Crucially, Binance acts solely as the front-end entry point, delegating execution, clearing, and custody to Nest Trading Limited and Alpaca Securities LLC. Nest Trading, a Binance-owned entity licensed under the Abu Dhabi Global Market framework, serves as the introducing broker, while Alpaca, a B2B infrastructure provider, handles the actual securities processing. This separation ensures that Binance does not custody user securities, a structural distinction from pure on-chain tokenized products. Woofun AI notes that this architecture allows Binance to offer real stock exposure through licensed channels while mitigating direct regulatory liability for asset custody. The disclaimer explicitly states that users accept terms to share personal information with Alpaca, reinforcing the third-party execution model.
Liquidity dynamics present a significant consideration for traders accustomed to 24/7 crypto markets. Pre-market order books for NVDA showed a spread of approximately 4.2% between buy and sell prices, with minimal depth.
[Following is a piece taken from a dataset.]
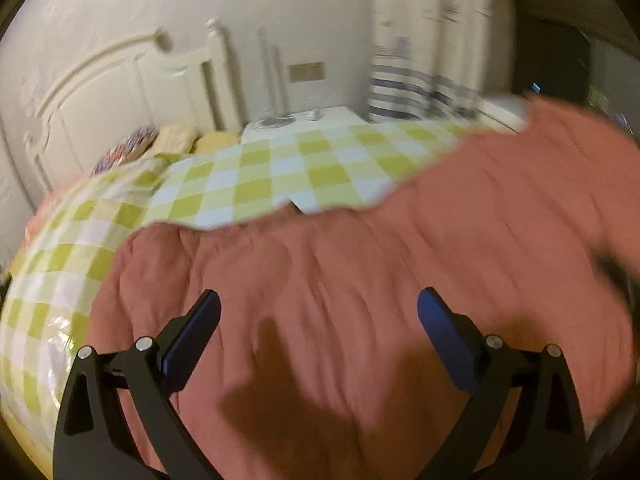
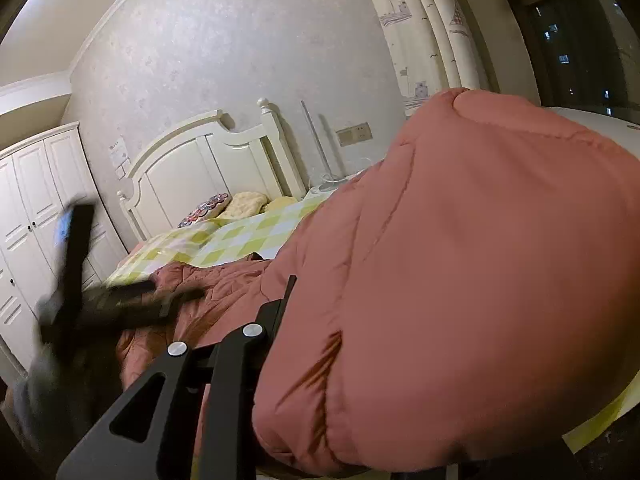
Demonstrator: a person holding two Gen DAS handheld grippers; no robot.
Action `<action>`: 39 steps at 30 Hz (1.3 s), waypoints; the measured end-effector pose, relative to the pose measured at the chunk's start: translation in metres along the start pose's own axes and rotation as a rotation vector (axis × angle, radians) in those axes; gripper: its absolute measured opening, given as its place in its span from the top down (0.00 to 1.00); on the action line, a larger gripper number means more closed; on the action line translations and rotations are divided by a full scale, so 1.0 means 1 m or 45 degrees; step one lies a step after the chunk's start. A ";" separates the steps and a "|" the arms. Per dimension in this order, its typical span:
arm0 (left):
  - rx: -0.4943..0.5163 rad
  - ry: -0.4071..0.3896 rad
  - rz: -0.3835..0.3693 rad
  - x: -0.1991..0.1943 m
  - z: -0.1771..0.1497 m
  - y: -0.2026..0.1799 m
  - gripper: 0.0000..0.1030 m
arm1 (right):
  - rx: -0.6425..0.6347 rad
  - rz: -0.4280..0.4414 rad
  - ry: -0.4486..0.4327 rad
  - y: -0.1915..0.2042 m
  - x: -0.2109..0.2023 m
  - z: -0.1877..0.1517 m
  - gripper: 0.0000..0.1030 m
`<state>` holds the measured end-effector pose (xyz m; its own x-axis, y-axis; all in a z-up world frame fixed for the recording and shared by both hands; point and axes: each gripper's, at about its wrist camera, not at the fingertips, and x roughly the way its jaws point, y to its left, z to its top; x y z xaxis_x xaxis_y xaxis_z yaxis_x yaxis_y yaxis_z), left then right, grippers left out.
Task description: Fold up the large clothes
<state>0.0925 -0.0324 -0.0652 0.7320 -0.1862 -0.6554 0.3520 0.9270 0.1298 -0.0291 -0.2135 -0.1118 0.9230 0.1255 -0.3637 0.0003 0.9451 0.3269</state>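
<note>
Left tongs gape above the pink padded coat — right tongs clamp its bulk.

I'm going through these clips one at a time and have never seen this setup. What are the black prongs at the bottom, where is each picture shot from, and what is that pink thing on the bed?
No robot is involved: a person holds a hand-held two-finger gripper in each hand, and each gripper carries a fisheye camera that looks out along its fingers. So the black prongs are the gripper's own fingers.

The left wrist view shows the left gripper open, hovering above a salmon-pink quilted coat spread on a bed with a green-and-white checked sheet.

In the right wrist view, a lifted part of the coat bulges in front of the lens and covers one finger of the right gripper, which seems to be clamped on the fabric. The blurred dark shape on its left is the other gripper.
</note>
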 end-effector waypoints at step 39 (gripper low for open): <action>-0.643 -0.157 0.071 -0.083 -0.115 0.281 0.09 | -1.867 -0.175 -0.175 0.275 0.072 -0.160 0.51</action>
<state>0.0635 0.2808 -0.0593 0.8155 -0.1411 -0.5613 0.0077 0.9724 -0.2332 -0.0245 0.1038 -0.1877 0.9764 0.0617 -0.2071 -0.2139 0.4114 -0.8860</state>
Although trading is available 24/5, execution during non-core hours faces substantial slippage due to thin liquidity outside the 9:30 AM to 4:00 PM ET window.
Furthermore, dividend processing involves a 30% US tax withholding for non-resident aliens, meaning investors receive only 70% of the stated dividend yield. While negligible for low-yield stocks like NVDA, this tax impact is material for high-dividend ETFs. On June 4, Binance will launch Fully Paid Securities Lending (FPSL), allowing users to lend eligible stocks for interest income, a feature likely powered by Alpaca's existing infrastructure.
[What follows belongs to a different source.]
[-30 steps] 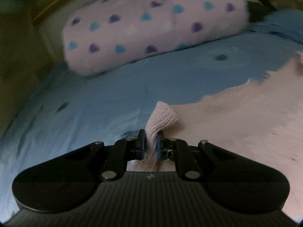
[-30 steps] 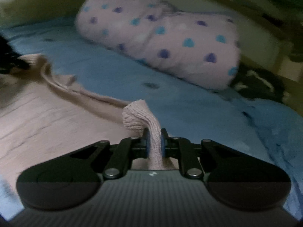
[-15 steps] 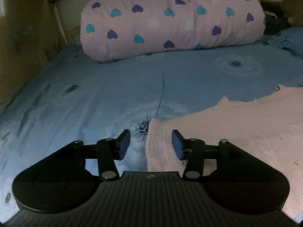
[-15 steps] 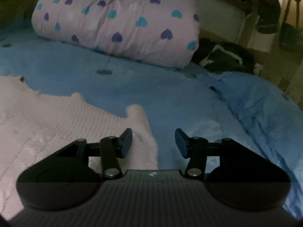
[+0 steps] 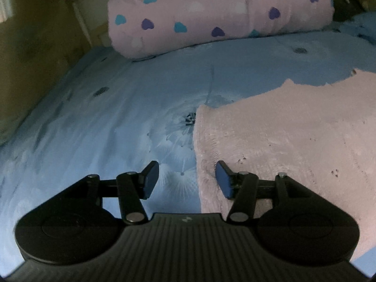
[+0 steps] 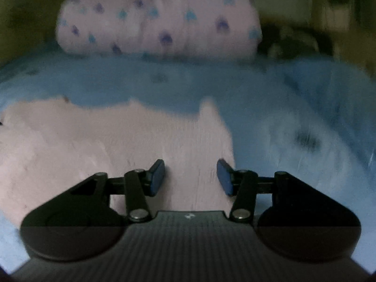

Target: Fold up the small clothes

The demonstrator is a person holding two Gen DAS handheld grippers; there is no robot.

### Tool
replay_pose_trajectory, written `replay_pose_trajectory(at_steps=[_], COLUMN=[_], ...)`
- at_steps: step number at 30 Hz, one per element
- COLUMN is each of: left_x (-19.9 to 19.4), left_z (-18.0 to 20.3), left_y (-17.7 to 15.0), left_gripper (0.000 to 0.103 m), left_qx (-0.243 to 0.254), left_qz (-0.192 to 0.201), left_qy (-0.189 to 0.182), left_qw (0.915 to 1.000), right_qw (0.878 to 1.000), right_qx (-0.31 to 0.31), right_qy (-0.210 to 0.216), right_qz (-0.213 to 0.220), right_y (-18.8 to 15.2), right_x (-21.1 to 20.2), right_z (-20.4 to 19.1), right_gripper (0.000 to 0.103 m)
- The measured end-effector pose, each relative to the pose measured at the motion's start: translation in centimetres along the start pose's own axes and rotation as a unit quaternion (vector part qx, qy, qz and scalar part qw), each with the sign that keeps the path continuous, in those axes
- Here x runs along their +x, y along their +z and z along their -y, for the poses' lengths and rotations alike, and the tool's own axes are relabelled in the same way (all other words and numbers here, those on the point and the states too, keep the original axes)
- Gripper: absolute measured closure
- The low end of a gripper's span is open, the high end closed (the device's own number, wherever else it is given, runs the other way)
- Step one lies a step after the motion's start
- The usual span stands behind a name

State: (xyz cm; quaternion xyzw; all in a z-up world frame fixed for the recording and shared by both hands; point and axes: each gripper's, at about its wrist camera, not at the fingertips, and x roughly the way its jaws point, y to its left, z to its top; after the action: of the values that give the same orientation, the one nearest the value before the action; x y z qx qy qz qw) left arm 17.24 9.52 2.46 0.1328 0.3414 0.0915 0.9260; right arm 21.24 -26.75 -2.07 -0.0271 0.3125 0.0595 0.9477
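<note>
A pale pink knitted garment [image 5: 282,136] lies flat on the blue bed sheet [image 5: 117,117]. My left gripper [image 5: 186,178] is open and empty, hovering over the garment's left edge, one finger over the sheet and one over the knit. In the right wrist view the garment [image 6: 105,141] fills the left and centre. My right gripper [image 6: 190,176] is open and empty above the garment's right edge. That view is blurred.
A rolled pink blanket with blue and purple hearts [image 5: 218,11] lies across the far side of the bed, also in the right wrist view [image 6: 159,23]. A wooden wall [image 5: 30,54] stands at the left. Dark items [image 6: 293,40] lie at the far right.
Both grippers held pinched corners of the garment one second ago. They opened and let the corners drop flat, and have since pulled back a little; the right one is still moving.
</note>
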Motion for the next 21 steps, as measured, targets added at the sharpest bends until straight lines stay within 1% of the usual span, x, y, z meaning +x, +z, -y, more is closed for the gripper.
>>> replay_pose_trajectory(at_steps=[1,2,4,7,8,9,11,12,13,15,17,19,21], left_x=[-0.2,-0.6,-1.7,-3.8,-4.6,-5.4,-7.0,-7.8,-8.6,-10.1,-11.4,-12.6,-13.6], left_z=[0.0,-0.1,-0.2,-0.3,-0.3,-0.3,-0.3,-0.2,-0.1,0.2,0.2,0.0,-0.3], left_y=[0.0,0.0,0.2,0.3,0.4,0.4,0.6,0.7,0.8,1.1,1.3,1.4,1.2], left_gripper=[0.043,0.043,0.043,0.043,0.041,0.034,0.024,0.022,0.021,0.02,0.019,0.018,0.013], left_qx=[-0.004,-0.007,-0.014,-0.006,-0.005,-0.005,-0.009,-0.011,-0.011,-0.014,-0.025,-0.044,-0.061], left_qz=[-0.002,-0.005,-0.008,-0.013,-0.015,-0.018,-0.019,-0.019,-0.021,-0.027,-0.035,-0.044,-0.053], left_qy=[0.001,0.002,-0.003,-0.019,-0.023,-0.027,-0.037,-0.043,-0.05,-0.061,-0.069,-0.076,-0.086], left_qw=[1.0,1.0,0.9999,0.9997,0.9996,0.9995,0.9991,0.9988,0.9985,0.9976,0.9967,0.9952,0.993], right_qw=[1.0,1.0,0.999,0.998,0.997,0.997,0.997,0.997,0.997,0.996,0.994,0.992,0.989], right_qx=[0.014,0.015,0.027,0.064,0.074,0.08,0.076,0.073,0.071,0.074,0.09,0.111,0.13], right_qy=[0.001,-0.002,-0.008,-0.007,-0.005,-0.002,0.006,0.007,0.008,0.013,0.023,0.033,0.042], right_qz=[0.016,0.022,0.017,0.009,0.01,0.013,0.02,0.024,0.029,0.038,0.049,0.05,0.05], right_y=[-0.6,-0.8,-0.4,0.2,0.3,0.3,0.3,0.4,0.3,0.3,0.2,0.2,-0.1], right_x=[0.1,0.1,-0.1,-1.1,-1.6,-2.3,-3.7,-4.4,-5.3,-6.9,-8.4,-9.6,-10.7], right_z=[0.1,0.0,-0.2,0.0,0.1,0.0,-0.4,-0.6,-0.8,-1.1,-1.1,-1.0,-1.0], right_gripper=[0.051,0.051,0.051,0.048,0.048,0.047,0.047,0.047,0.046,0.038,0.033,0.033,0.032])
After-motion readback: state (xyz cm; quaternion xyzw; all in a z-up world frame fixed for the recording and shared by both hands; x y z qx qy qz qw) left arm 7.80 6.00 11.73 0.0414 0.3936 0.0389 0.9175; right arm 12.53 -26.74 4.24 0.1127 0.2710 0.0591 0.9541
This launch occurs within a crowded competitive landscape where major exchanges are aggressively pursuing tokenized equity narratives. Coinbase, OKX, Kraken, and Bybit have all announced or launched similar initiatives, driving the tokenized stock market cap from $32 million to nearly $1 billion in under a year. Coinbase targets the US retail market with zero-commission trading, while Robinhood is developing a proprietary Ethereum L2 chain for real asset tokenization. Kraken focuses on DeFi integration with Solana and Ethereum settlement, supported by a $200 million investment from Deutsche Boerse.
Concurrently, OKX secured a $25 billion strategic investment from NYSE parent company ICE to build a unified matching engine for tokenized stocks.
The industry trajectory suggests a convergence of traditional finance and blockchain technology, with institutions like BlackRock wrapping US Treasury bonds on-chain and major exchanges integrating tokenization into their core infrastructure. Woofun AI analysis suggests that Binance's strategy of leveraging existing brokerage rails for immediate scale, followed by potential future DeFi integration, represents a pragmatic bridge between these two worlds. As the market evolves, the distinction between on-chain tokenized assets and off-chain brokerage access may blur, defining the next phase of multi-asset financial ecosystems.